By potentially raising the headroom height of the footbridge it is hoped the mitigate the future potential for HGV bridge strikes, However this would change the appearance and would create pedestrian ramping on the approaches to the footbridge which may not be accepted by (HE) or BCC Planners. This will be investigated further by BCC and a decision made on the appropriate design accordingly.

The footbridge itself is constructed from numerous jointed cast iron elements and is also grade 2 listed, constructed circa 1800. The footbridge has received significant structural damage with the east side of the bridge sustaining major damage and loss to two arch beams which transfer the structural loadings of the bridge to the walled abutments on either side. These are the key structural members that hold the bridge in place and give it the required strength. To date we have luckily been able to find the old wooden moulds for these arch beams and have been able to source an suitable boundary and have had a replacement arch beam already recast and this is now in safe BCC storage awaiting to be installed.

We intend to use our Professional Frameworks Consultants (CH2M) to undertake the preliminary investigations, site surveys, Listed consent submission, detailed design/assessment, and Contract preparation and Tendering out to Market. The likely cost of this this commission brief would be in the region of £30,000.00 to include and cover the following phases:

Preliminary Design and Investigation Programme For Kingsweston Lane Footbridge

Phase 1: Preliminary Date: October 2017 
Undertake a full topographical survey of the bridge itself and the surrounding area of the bridge (15m either side). This will be done under a full road closure, organised by BCC. As this is a Conservation area we will need to consider the flora and fauna within the surrounding area , including bats and badgers etc.

Phase 2: Preliminary Date: November 2017
Inspect Bridge and determine the original method of original construction and connection. This will determine how the bridge is to be dismantled taken down, stored and then resembled. Undertake structural investigation and assessment as to the possibility of raising the bridge by about 400mm and look at the feasibility of this and the overall impact this would have in terms of access across the footbridge ect.

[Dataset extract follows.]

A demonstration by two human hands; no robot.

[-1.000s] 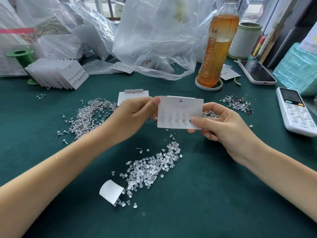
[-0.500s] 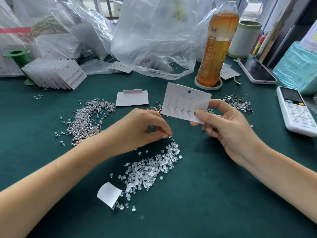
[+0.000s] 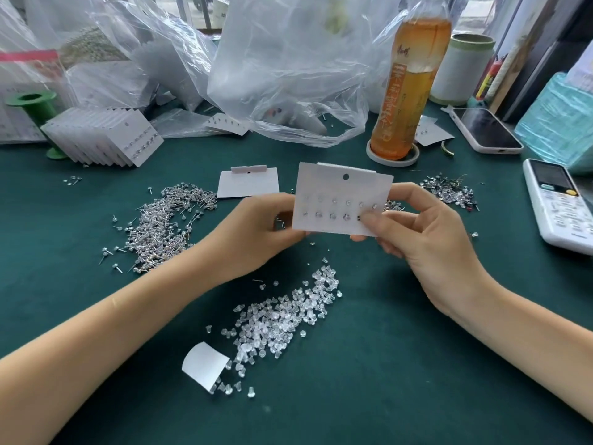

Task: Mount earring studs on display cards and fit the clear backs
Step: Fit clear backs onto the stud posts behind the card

Phase 3: Preliminary Date: December 2017 
Liaise with David Martyn (BCC Historic Environment/Conservation Officer) on Listed requirements from Historic England (HE) for the dismantling, storage and re erection of the bridge. Consult with HE & Planning with regard to consents required to raise the footbridge if this is considered to be feasible.

Phase 4: Preliminary Date: January 2018
Submit required Listed Consent to HE and BCC Planning BCC and await outcome and further instruction.
Phase 5: Preliminary Dates: February to March 2018
Detailed Design, Contract and drawing Preparation, Tendering out to Market, Assessment of returns and award of Contract.